LVAD pump thrombosis is a devastating complication that usually occurs months or years after the implant. The best approach to deal with it is still a matter of ongoing debate: while medical management can be established successfully with the addition of platelet glycoprotein IIb/IIIa inhibitors or thrombolysis on top of aspirin and heparin, other experts recommend a surgical approach [2]. In our case, the very early timing of the thrombosis, which is unusual, is most likely related to HIT. Due to the extremely high bleeding risk of adding increased anticoagulation or thrombolytics during the first peri-operative days, our team felt more comfortable dealing with this complication with a pump exchange even accepting that, according to the registries, the long-term survival could likely be less after subsequent implants. Of note, the surgical option for the HeartWare system might be more challenging, as the intrapericardial location of the pump forces the surgeons to perform another sternotomy, while in the case of other devices, a less invasive subcostal approach has been described [3].

LVAD-associated infections are relatively common, affecting nearly 30% of the patients during the first year, and being the most vulnerable period, the first month following surgery [4]. The severity of these infections is variable (from percutaneous driveline infection to pump/outflow graft), and the most common pathogens are S. aureus, P. aeruginosa, and Enterobacteriaceae. The diagnosis of LVAD infection is specially challenging as the patients have usually poor echocardiographic window, computed tomography may be limited by artifacts and magnetic resonance is not a possibility [5]. Positron emission tomography with F18-fluorodeoxiglucose and computed tomography is a well-established technique for the diagnosis of cardiovascular implantable device infection [6]. This technique has been used with good results for identifying the location, extent and severity of LVAD-associated infection, and may guide the need for surgical intervention. Our patient presented with a collection of pus in the mediastinum and device infection, which warrants invariably surgical treatment. As there is lack of available data in the literature for this situation, the best treatment of this life-threatening condition remains uncertain. In this peculiar case, there was a theoretical significant risk of early reinfection of the pump, if it was exchanged during the same procedure. Therefore, our team decided to perform a surgical washout and drainage of the abscess, and to add an extended course of antibiotics while supporting the circulation with central VA-ECMO. Fusobacterium nucleatum is an opportunistic pathogen present in the oral cavity frequently associated with gingival and periodontal infections. It can cause severe infections and abscesses that can be local (including Lemierre syndrome) and systemic by hematogenous dissemination [7].

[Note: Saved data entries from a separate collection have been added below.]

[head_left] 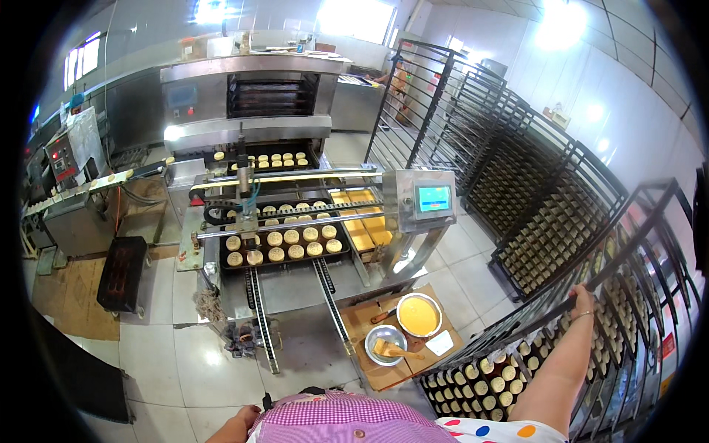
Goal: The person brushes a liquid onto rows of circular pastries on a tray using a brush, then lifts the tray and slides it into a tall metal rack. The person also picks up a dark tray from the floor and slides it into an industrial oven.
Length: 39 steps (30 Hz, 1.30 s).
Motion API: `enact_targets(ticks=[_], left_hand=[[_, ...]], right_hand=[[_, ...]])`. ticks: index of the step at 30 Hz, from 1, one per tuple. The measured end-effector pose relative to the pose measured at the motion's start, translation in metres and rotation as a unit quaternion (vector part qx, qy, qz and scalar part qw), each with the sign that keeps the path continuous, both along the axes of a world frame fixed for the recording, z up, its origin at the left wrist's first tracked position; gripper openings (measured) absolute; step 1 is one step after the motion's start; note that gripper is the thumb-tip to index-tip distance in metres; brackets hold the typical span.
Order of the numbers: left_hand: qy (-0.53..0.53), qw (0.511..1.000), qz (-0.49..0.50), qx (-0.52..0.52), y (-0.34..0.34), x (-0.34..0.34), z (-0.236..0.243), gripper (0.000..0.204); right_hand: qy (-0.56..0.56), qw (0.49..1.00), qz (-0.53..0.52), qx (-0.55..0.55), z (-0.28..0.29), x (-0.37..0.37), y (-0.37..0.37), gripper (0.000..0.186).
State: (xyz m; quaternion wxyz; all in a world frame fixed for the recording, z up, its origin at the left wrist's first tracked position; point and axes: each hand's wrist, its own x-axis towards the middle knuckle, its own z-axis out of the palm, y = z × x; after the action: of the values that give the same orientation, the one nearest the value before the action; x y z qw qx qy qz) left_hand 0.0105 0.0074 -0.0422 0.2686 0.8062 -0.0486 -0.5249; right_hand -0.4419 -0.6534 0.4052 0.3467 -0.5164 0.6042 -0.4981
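My right hand (580, 304) grips the upright frame of a dark wheeled rack (628, 229) at my right, loaded with trays of pale round pastries (499, 384). My left hand (245, 418) is low at the bottom edge beside my purple checked apron (347, 421), fingers curled; what they hold, if anything, is hidden. Ahead, a steel machine with a small screen (419, 193) carries a black tray of pastries (292, 251) above two rails. Below it, a wooden board (391, 380) holds a bowl of yellow liquid (418, 314) and a steel bowl with a brush (385, 341).
More racks (532, 221) line the right wall. A steel oven (192, 96) stands at the back, with a partly hidden person (401, 88) beyond the racks. A conveyor (111, 180) runs at left, near a black wheeled trolley (122, 273). Tiled floor (207, 369) surrounds the machine.
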Motion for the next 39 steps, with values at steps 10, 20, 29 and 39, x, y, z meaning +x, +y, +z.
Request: enact_targets(ticks=[10,20,29,39], left_hand=[[-0.135,0.970,-0.201,0.017,0.061,0.028,-0.132,0.053],[-0.109,0.977,-0.180,-0.026,0.028,0.024,-0.070,0.046],[-0.147,0.967,-0.210,-0.001,0.033,0.015,-0.092,0.043],[-0.011,0.997,0.060,-0.050,0.085,0.011,-0.180,0.037]], right_hand=[[-0.075,0.996,0.041,-0.020,-0.018,0.015,-0.017,0.006],[-0.070,0.996,0.040,-0.032,-0.020,0.020,-0.020,0.008],[-0.098,0.992,0.067,-0.035,-0.023,0.011,-0.029,0.011],[-0.128,0.986,0.093,-0.054,-0.048,0.000,-0.061,0.011]])
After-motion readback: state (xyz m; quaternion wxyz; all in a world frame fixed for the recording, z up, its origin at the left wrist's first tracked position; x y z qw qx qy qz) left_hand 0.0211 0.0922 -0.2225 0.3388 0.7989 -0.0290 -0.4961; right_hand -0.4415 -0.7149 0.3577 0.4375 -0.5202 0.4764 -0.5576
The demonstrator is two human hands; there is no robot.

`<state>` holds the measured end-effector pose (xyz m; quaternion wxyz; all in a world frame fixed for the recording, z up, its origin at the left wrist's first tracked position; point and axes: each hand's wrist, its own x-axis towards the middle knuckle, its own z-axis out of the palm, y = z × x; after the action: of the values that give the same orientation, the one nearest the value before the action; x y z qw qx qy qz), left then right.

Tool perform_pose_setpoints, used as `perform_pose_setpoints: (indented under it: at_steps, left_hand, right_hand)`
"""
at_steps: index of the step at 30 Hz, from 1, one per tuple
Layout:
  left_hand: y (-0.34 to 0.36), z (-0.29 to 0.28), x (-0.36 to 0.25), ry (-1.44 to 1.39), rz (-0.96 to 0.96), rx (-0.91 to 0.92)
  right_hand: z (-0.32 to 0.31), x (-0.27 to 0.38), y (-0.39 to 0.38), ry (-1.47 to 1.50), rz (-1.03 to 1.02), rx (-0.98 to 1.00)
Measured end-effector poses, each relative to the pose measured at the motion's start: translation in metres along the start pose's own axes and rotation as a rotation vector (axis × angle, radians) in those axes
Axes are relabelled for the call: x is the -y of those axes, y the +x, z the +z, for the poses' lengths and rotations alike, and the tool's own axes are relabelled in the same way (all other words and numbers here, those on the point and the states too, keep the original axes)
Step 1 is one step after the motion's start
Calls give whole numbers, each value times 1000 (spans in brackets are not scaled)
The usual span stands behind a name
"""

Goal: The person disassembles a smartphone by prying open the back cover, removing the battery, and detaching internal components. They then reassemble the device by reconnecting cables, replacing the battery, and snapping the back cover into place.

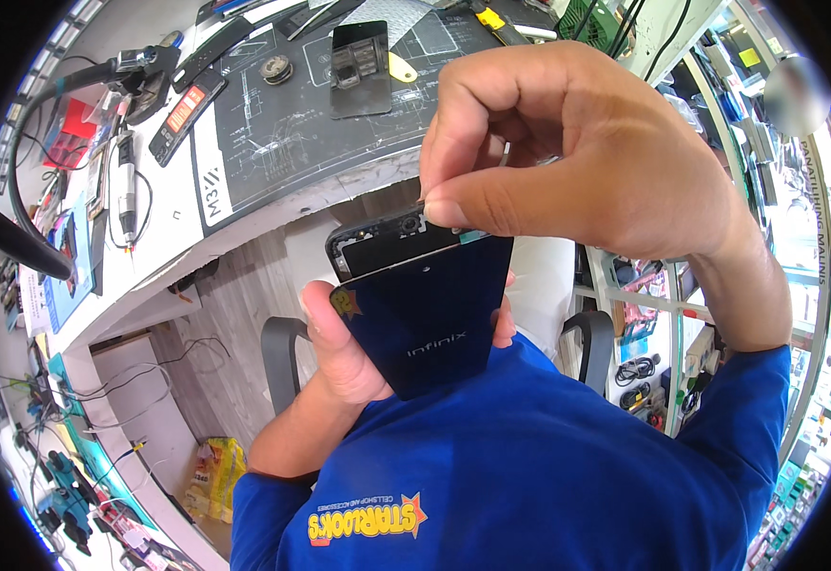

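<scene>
My left hand (344,347) is wrapped round a dark smartphone (420,319), with the thumb along one side and fingertips showing on the other. The phone's dark back cover sits lower than the frame, so the top strip of the inside (377,238) lies bare, with a camera opening and small metal parts. My right hand (577,157) reaches over from the right. Its thumb and index finger are pinched together at the phone's upper edge. Whatever lies between those fingertips is hidden or too small to name.
A dark work mat (292,133) covers the bench ahead. On it lie a black phone part (360,71), a round metal tin (275,68) and a yellow pick (402,68). Another phone (187,119) and a pen-like tool (127,186) lie left. Chair armrests (287,362) flank me; glass shelves stand right.
</scene>
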<state>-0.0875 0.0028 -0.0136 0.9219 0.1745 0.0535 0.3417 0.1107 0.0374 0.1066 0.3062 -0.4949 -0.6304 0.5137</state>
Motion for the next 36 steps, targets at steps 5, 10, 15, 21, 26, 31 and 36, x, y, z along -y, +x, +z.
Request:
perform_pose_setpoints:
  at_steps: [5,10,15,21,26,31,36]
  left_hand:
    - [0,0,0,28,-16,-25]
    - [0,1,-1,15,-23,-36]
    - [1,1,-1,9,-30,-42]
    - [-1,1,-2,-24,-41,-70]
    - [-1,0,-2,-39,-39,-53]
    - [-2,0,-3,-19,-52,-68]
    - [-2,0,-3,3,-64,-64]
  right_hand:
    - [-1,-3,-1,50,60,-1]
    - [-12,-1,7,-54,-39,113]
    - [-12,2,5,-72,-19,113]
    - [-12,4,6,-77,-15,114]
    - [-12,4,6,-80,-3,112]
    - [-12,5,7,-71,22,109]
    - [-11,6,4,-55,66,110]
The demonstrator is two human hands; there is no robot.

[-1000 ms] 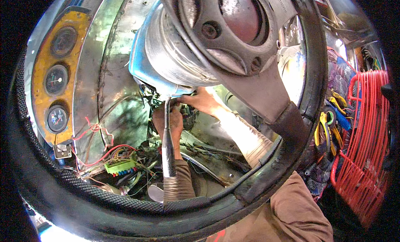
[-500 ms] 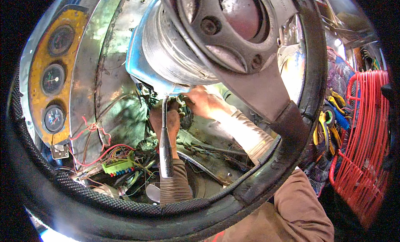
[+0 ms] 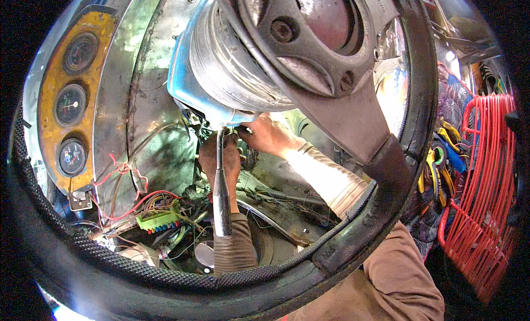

ECMO as a bridge to LVAD is a consolidated approach for patients with cardiogenic shock or decompensated end-stage cardiomyopathy who are potential transplant candidates [8], which also worked well in our patient despite his peculiar characteristics. To our knowledge, there are no previous reports in the literature where a patient with an explanted LVAD for infection is bridged to central VA-ECMO as a bridge to durable LVAD for transplant candidacy.

In conclusion, we describe the case of a patient with end-stage cardiomyopathy who, not being a transplant candidate due to high transpulmonary gradient, was bridged to candidacy with a long-term LVAD, and required 2 pump exchanges and a support with central VA-ECMO in between due to significant complications related with the devices. Adequate patient selection and the concentration of cases in expert centres with dedicated facilities facilitate the successful institution of these therapies [9]. Multidisciplinary teams, specifically dedicated to mechanical circulatory support, are required to lead the management, promptly identify complications and provide decision-making in order to improve the outcomes of this population [10].